Exercise directions: Repeat verbatim the lines of the data below, beginning with the line containing "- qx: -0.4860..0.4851" and continuing to the end.

Data excerpt:
<<<<

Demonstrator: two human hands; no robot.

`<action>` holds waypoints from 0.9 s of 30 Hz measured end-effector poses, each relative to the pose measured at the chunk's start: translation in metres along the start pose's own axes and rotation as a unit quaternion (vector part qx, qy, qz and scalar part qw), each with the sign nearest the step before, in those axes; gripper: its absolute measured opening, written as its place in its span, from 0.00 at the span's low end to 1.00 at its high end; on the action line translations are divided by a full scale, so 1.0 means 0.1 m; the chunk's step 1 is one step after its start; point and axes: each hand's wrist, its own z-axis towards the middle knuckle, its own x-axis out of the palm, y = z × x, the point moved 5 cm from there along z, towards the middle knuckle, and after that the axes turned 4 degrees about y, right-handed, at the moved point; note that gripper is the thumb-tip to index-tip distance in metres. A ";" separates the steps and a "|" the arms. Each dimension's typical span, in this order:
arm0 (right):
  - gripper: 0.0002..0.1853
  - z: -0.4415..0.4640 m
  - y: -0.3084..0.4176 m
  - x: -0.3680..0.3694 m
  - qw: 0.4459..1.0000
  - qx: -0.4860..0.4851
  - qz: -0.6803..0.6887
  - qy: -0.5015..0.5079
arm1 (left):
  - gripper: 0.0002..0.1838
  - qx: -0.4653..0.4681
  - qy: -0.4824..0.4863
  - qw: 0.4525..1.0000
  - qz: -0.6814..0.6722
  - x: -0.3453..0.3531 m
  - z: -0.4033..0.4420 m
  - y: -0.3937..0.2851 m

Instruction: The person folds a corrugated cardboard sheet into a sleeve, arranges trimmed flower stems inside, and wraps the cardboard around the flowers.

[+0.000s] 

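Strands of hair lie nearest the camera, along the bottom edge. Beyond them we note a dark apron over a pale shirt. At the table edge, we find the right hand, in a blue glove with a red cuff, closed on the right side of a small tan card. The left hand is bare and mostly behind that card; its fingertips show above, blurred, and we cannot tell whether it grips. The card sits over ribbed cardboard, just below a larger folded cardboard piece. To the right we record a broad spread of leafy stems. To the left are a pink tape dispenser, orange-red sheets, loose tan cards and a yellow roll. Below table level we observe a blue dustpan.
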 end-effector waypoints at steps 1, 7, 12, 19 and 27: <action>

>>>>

Expected answer:
  - qx: -0.4860..0.4851
  - qz: -0.6803..0.6887
  - qy: -0.5015..0.5079
arm1 (left):
  - gripper: 0.0002..0.1838
  - qx: -0.4653..0.4681
  - qy: -0.4824..0.4863
  - qw: 0.4525..1.0000
  - qz: -0.6814..0.6722
  - x: -0.3453..0.3531 m
  - z: -0.4033..0.4420 m
  - y: -0.3937..0.2851 m

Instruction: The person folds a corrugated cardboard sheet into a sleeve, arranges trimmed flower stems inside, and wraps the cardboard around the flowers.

[+0.000s] 

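Strands of hair lie nearest the camera, along the bottom edge. Beyond them we note a dark apron over a pale shirt. At the table edge, we find the right hand, in a blue glove with a red cuff, closed on the right side of a small tan card. The left hand is bare and mostly behind that card; its fingertips show above, blurred, and we cannot tell whether it grips. The card sits over ribbed cardboard, just below a larger folded cardboard piece. To the right we record a broad spread of leafy stems. To the left are a pink tape dispenser, orange-red sheets, loose tan cards and a yellow roll. Below table level we observe a blue dustpan.
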 end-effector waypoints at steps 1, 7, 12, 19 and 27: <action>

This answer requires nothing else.